WORK REQUIRED
Identify each line in the records below that contains the word "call", and copy it.

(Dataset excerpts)
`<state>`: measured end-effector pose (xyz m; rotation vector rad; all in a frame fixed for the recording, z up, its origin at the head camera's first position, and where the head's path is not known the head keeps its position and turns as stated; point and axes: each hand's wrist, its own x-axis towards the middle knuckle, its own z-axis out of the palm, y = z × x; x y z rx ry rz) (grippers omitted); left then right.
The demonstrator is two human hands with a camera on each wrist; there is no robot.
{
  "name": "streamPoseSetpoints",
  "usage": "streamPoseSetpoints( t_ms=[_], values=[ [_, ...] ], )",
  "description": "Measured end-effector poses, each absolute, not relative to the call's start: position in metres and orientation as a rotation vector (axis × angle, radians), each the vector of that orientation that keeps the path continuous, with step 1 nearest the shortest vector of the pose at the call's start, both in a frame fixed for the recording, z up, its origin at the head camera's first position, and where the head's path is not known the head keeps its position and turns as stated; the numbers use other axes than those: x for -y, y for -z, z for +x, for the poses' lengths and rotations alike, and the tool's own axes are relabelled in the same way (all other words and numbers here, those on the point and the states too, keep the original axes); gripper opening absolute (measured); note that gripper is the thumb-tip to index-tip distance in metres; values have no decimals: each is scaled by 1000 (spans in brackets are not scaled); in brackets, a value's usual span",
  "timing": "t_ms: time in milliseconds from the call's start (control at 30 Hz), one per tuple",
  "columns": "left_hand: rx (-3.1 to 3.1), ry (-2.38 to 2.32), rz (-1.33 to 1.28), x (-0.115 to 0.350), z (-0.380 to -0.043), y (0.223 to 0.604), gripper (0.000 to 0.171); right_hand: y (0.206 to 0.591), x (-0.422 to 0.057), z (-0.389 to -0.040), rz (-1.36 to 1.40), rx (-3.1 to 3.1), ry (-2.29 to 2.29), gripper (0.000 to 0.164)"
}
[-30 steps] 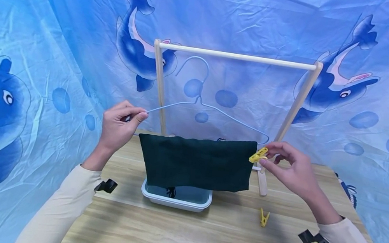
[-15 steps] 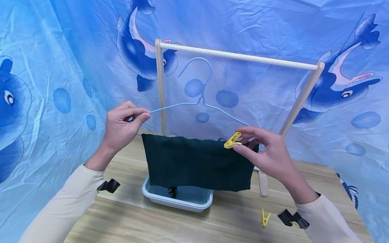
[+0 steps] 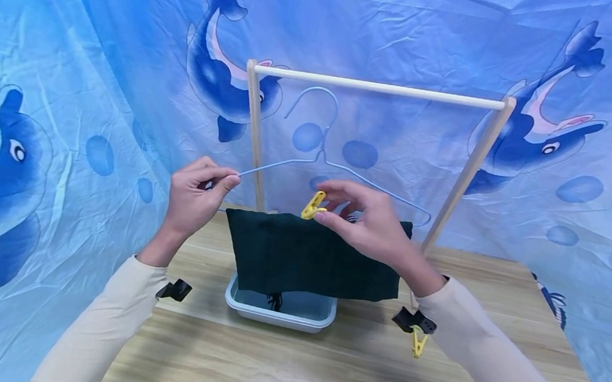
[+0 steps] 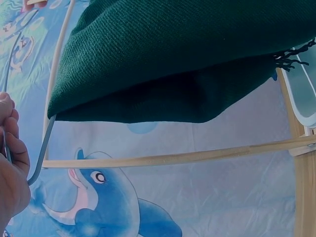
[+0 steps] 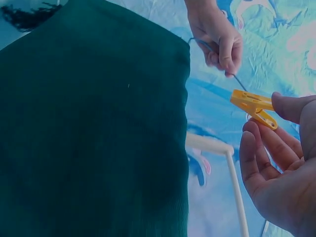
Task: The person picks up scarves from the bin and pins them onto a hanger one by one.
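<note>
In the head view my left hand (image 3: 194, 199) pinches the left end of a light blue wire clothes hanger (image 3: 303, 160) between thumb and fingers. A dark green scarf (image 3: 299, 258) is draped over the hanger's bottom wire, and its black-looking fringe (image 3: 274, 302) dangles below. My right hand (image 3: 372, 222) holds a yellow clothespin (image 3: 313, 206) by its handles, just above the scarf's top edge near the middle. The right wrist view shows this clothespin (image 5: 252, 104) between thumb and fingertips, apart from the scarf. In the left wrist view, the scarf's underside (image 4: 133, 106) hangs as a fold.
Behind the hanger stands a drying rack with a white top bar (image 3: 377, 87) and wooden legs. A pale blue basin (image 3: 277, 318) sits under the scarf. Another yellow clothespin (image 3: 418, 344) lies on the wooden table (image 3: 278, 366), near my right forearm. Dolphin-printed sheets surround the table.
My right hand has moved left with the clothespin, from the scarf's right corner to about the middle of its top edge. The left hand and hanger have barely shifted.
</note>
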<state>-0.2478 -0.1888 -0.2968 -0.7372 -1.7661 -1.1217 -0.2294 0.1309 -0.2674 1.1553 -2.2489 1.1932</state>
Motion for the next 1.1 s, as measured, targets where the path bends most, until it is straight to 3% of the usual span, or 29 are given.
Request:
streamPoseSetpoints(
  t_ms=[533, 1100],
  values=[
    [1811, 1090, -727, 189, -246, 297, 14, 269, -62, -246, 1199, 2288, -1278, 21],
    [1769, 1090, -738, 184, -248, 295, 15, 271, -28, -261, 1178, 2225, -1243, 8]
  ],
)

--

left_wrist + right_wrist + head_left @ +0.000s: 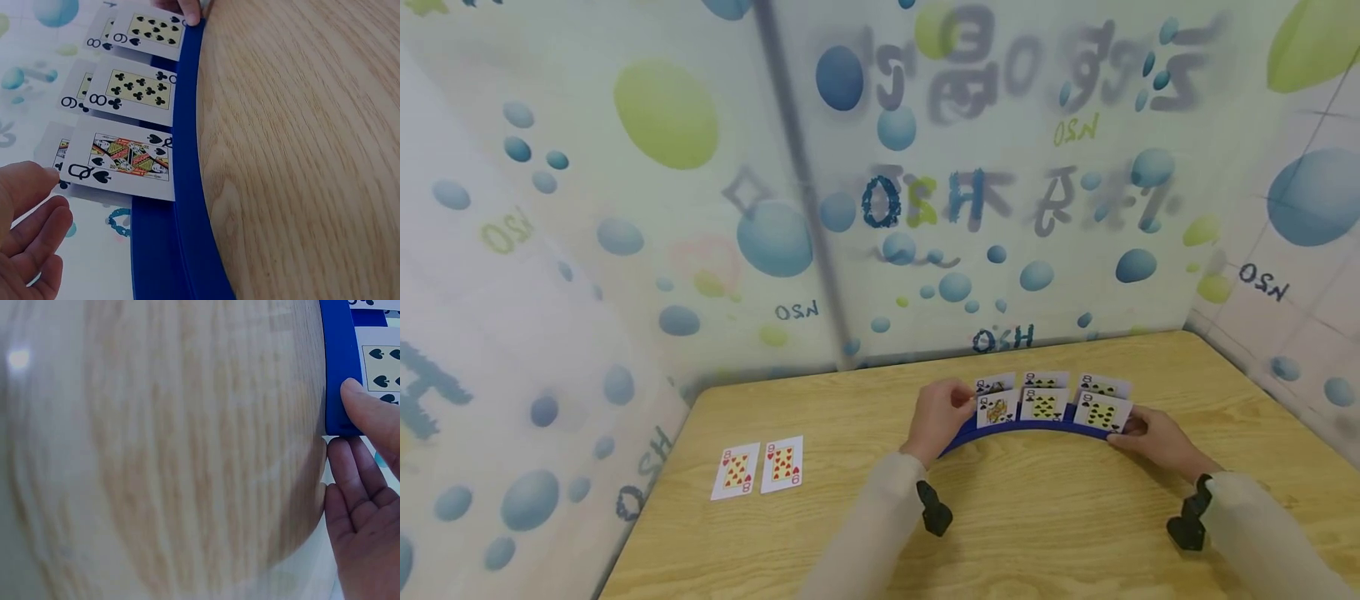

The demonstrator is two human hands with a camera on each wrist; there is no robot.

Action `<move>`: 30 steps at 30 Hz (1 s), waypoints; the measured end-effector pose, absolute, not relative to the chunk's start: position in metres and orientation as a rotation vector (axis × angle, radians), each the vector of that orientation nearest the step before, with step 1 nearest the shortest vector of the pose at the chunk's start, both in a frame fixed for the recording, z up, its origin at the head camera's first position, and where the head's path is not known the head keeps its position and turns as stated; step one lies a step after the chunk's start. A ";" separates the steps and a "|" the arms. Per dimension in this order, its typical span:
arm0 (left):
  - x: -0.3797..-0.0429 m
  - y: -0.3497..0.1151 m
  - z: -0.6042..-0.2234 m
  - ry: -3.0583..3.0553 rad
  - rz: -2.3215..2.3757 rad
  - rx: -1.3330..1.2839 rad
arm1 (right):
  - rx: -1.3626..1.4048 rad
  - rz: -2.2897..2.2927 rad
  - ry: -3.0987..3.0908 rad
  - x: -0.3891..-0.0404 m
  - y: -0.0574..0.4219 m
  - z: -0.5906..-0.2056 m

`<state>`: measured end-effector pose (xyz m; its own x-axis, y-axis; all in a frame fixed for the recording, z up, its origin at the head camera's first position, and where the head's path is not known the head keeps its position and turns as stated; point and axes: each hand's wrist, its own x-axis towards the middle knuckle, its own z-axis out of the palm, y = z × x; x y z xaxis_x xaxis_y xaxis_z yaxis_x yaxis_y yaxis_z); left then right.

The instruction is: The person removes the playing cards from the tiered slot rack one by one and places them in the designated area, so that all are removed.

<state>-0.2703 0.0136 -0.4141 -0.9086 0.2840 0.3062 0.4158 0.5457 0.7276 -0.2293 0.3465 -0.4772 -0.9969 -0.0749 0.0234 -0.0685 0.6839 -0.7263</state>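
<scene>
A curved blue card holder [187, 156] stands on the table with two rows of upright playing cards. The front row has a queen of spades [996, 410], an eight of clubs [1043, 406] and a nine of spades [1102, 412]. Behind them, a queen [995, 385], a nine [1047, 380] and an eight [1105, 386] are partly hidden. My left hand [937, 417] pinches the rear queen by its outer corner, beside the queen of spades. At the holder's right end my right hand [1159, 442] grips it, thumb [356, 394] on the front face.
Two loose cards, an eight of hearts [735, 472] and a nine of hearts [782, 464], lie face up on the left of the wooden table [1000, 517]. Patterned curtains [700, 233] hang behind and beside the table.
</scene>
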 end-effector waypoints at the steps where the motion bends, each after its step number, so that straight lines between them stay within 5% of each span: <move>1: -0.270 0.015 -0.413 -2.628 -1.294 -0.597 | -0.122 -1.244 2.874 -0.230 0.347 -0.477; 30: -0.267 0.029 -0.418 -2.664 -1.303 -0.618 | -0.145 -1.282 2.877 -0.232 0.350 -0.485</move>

THE ANSWER
  "description": "Measured end-effector poses, each absolute, not relative to the call's start: position in metres and orientation as a rotation vector (axis × angle, radians), each the vector of that orientation that keeps the path continuous, with step 1 nearest the shortest vector of the pose at the call's start, both in a frame fixed for the recording, z up, its origin at the head camera's first position, and where the head's path is not known the head keeps its position and turns as stated; the numbers use other axes than those: x for -y, y for -z, z for +x, for the poses' lengths and rotations alike, and the tool's own axes are relabelled in the same way (all other words and numbers here, those on the point and the states too, keep the original axes); gripper opening absolute (measured); note that gripper is the thumb-tip to index-tip distance in metres; values have no decimals: each is scaled by 1000 (spans in brackets are not scaled); in brackets, a value's usual span",
  "timing": "t_ms: time in milliseconds from the call's start (control at 30 Hz), one per tuple",

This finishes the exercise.